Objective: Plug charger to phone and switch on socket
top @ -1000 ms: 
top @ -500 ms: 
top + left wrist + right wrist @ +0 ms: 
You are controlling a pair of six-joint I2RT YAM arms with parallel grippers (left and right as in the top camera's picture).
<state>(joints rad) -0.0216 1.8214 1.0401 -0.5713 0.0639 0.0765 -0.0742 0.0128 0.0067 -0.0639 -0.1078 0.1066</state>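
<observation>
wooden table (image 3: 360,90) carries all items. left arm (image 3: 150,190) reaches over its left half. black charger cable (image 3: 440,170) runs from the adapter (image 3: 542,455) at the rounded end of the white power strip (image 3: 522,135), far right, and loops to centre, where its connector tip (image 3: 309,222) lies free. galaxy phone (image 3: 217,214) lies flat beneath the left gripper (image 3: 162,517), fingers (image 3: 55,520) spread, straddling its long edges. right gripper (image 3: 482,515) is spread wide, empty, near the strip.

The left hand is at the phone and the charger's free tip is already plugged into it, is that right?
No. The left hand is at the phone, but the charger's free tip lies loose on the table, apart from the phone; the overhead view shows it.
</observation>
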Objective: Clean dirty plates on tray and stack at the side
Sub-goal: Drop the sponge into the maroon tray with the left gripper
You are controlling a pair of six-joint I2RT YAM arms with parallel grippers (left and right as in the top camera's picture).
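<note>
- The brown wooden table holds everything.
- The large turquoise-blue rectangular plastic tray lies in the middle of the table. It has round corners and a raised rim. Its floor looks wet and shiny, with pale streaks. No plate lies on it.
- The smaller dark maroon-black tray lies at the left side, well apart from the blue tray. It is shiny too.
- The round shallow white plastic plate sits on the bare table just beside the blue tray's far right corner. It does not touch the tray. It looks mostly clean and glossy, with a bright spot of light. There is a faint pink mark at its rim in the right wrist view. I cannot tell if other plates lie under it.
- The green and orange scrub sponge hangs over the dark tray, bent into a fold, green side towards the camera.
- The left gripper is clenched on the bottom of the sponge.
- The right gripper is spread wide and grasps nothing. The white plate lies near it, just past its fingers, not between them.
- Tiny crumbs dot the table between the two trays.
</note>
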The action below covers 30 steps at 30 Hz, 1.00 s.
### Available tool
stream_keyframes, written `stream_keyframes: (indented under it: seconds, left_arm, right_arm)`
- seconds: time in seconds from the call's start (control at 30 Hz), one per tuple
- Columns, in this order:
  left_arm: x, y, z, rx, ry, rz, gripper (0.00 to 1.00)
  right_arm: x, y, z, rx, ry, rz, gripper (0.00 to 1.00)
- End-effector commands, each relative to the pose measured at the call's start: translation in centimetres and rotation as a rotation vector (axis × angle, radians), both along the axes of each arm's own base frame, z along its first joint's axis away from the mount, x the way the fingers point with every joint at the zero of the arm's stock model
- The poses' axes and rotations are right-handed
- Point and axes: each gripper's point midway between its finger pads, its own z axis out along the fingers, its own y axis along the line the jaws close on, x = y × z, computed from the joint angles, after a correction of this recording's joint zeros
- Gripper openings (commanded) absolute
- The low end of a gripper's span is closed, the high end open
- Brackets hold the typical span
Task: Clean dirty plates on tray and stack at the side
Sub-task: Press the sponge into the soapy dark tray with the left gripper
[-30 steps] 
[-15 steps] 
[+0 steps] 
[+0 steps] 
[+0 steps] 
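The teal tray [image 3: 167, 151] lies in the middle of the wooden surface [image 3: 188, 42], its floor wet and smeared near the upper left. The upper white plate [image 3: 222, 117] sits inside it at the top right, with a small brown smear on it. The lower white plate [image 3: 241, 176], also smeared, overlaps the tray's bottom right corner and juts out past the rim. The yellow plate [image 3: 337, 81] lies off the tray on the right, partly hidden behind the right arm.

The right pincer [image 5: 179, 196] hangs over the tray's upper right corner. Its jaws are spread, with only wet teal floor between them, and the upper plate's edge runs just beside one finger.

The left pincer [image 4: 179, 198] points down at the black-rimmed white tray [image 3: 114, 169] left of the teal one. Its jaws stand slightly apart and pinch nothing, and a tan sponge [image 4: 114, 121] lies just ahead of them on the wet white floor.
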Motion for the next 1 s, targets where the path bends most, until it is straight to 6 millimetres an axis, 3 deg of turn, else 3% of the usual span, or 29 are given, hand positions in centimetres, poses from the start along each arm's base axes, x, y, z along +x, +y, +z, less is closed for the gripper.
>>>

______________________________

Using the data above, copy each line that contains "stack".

- Output of the exercise
Objective: Clean dirty plates on tray and stack at the side
Task: Clean dirty plates on tray and stack at the side

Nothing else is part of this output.